Oltre alla semplice marcatura e visualizzazione di cellule mediante immunoistochimica (Figura 1), la metodologia GIFM può essere utilizzato per una varietà di applicazioni. Combinando GIFM con un knock-out condizionale allele, genetica con perdita di funzione può essere temporalmente e spazialmente mirati a popolazioni di cellule pertinenti, che sono allo stesso tempo contrassegnati con un allele giornalista. In alternativa, il tessuto prelevati da animali destino accada può essere utilizzato in combinazione con Fluorescence-Activated ordinamento Cell (FACS) per isolare fisicamente cellule che esprimono i geni reporter o marcatori particolari in popolazioni distinte. Contrassegnato tessuti isolati durante l'embriogenesi o da animali adulti può essere coltivato, che consentono la fornitura di farmaci o costrutti genetici per lignaggi definito in vitro.

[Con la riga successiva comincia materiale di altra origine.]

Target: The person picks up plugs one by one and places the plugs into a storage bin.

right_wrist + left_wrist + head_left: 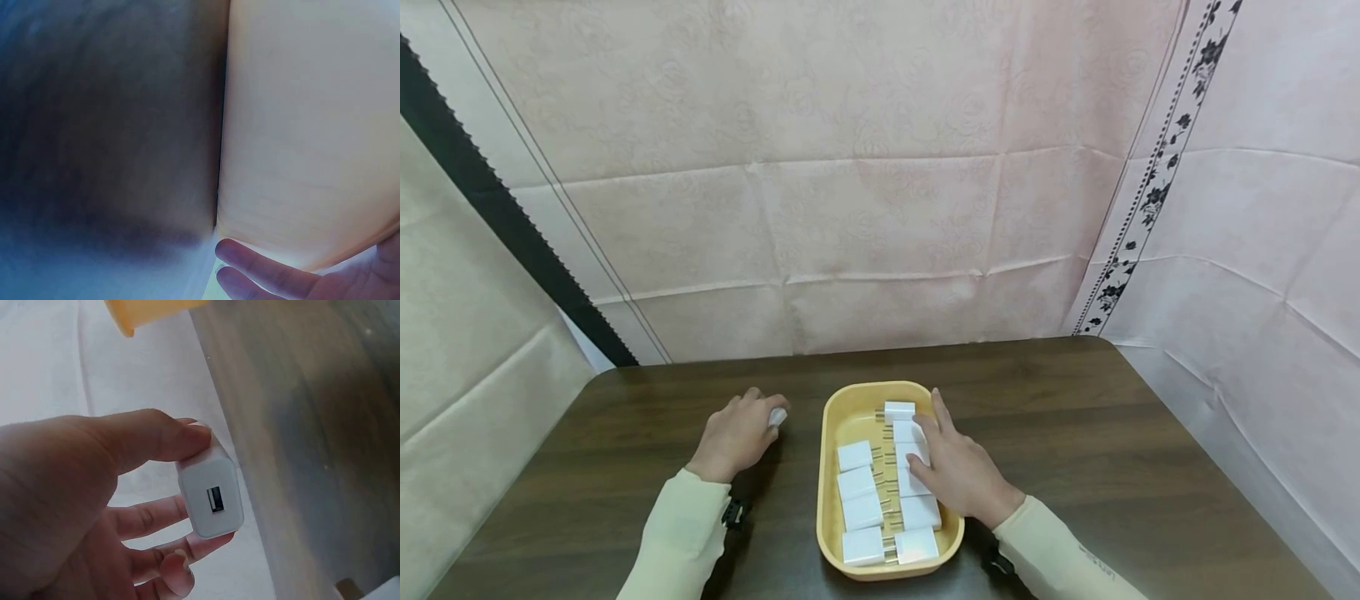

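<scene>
My left hand point(739, 433) pinches a white USB charger point(215, 494) between thumb and fingers, left of the yellow tray point(829, 467). In the left wrist view the charger's USB port faces the camera. Over the tray's right side reaches my right hand point(966, 471), its fingers spread and overlapping the right column of white chargers point(907, 432). A left column of chargers point(853, 483) lies in the same tray. Prongs of both columns point toward the middle. The right wrist view shows the fingertips point(234, 253) beside the tray's outer wall point(306, 156).
The tray stands on a dark brown wooden table point(1045, 392) with rounded far corners. Pale cloth point(880, 217) hangs behind the table and along both sides. A black strip point(505, 208) crosses the cloth at left, and a floral band point(1150, 200) runs down it at right.
</scene>
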`<action>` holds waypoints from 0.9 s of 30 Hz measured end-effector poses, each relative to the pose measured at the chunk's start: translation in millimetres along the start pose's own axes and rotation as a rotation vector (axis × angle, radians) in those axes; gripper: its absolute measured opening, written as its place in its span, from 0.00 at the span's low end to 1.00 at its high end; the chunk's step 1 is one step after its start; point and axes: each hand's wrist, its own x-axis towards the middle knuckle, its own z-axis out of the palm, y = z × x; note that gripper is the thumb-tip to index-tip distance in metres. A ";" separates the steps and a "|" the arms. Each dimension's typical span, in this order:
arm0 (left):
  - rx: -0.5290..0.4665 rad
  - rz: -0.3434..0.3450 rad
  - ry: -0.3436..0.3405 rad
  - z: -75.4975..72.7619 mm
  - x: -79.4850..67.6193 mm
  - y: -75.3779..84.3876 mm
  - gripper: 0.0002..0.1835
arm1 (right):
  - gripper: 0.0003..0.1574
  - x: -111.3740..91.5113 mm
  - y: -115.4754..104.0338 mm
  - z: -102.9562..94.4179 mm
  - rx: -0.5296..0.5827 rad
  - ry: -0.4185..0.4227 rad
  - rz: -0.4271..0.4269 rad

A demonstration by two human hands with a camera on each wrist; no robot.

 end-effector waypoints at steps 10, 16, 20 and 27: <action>0.008 0.075 0.077 -5.9 -0.1 13.3 0.16 | 0.38 0.3 -1.1 -1.5 0.001 0.003 -0.002; 0.015 0.112 0.119 -11.2 -1.5 22.0 0.16 | 0.38 1.7 -2.5 -1.9 -0.020 0.006 0.009; -0.001 0.126 0.123 -13.7 -3.4 28.5 0.17 | 0.38 1.3 -2.9 -1.7 -0.011 -0.005 0.014; -0.001 0.175 0.169 -17.1 -7.6 42.2 0.18 | 0.39 0.7 -2.6 -1.1 -0.015 -0.001 0.004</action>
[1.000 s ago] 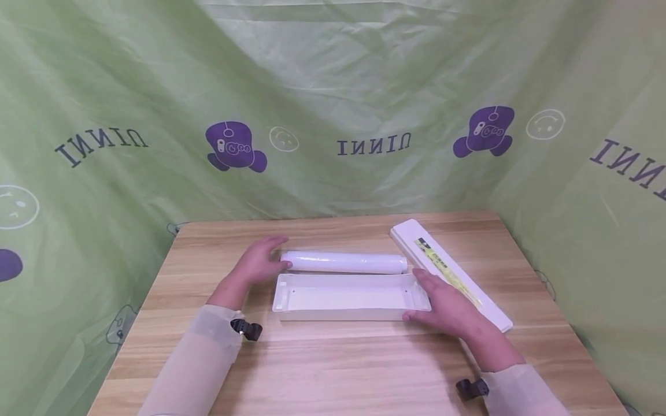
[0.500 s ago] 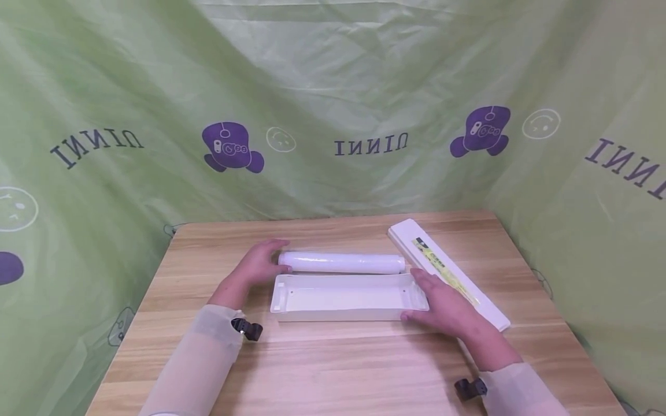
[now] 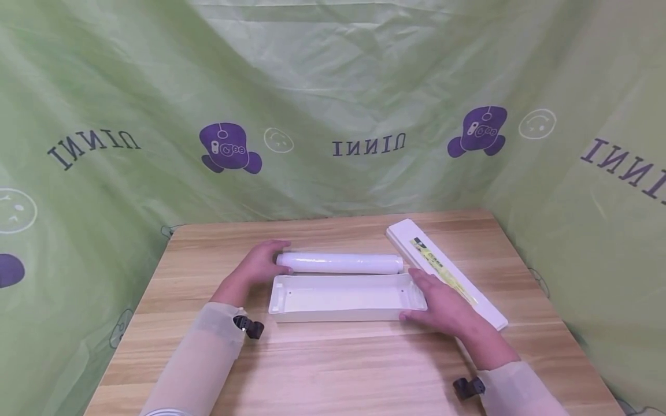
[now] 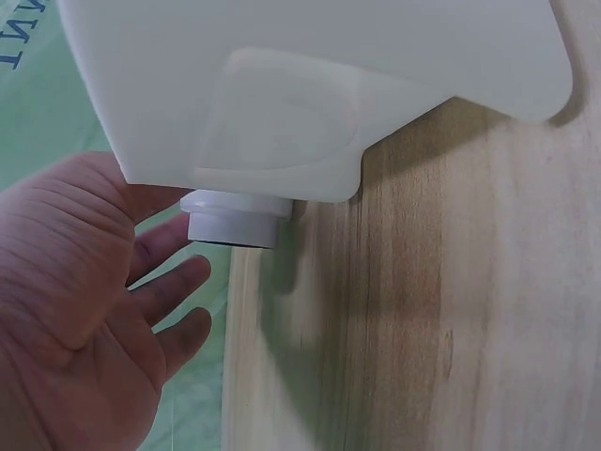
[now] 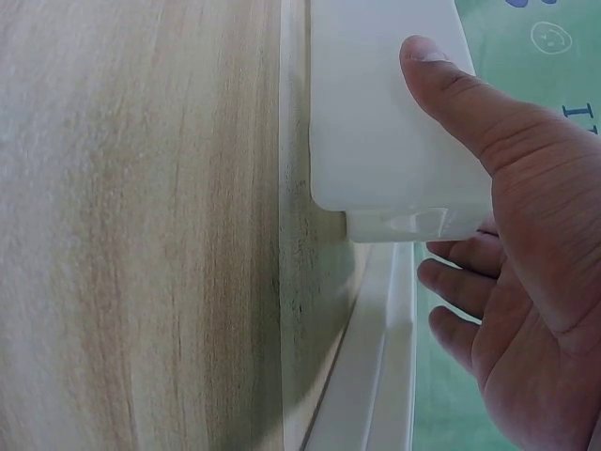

Il nostro laboratorio utilizza i risultati ottenuti da studi GIFM per rispondere a domande complesse rappresentate dalle malattie neurologiche, come il morbo di Parkinson s, la schizofrenia, l'autismo e la sclerosi tuberosa. Con la comprensione che le popolazioni di cellule sono colpite in ciascuna di queste malattie e come queste popolazioni cambiano nel tempo in modelli murini, speriamo di capire meglio la patologia osservata e anche comportare possibili mezzi di trattamento in ambito clinico.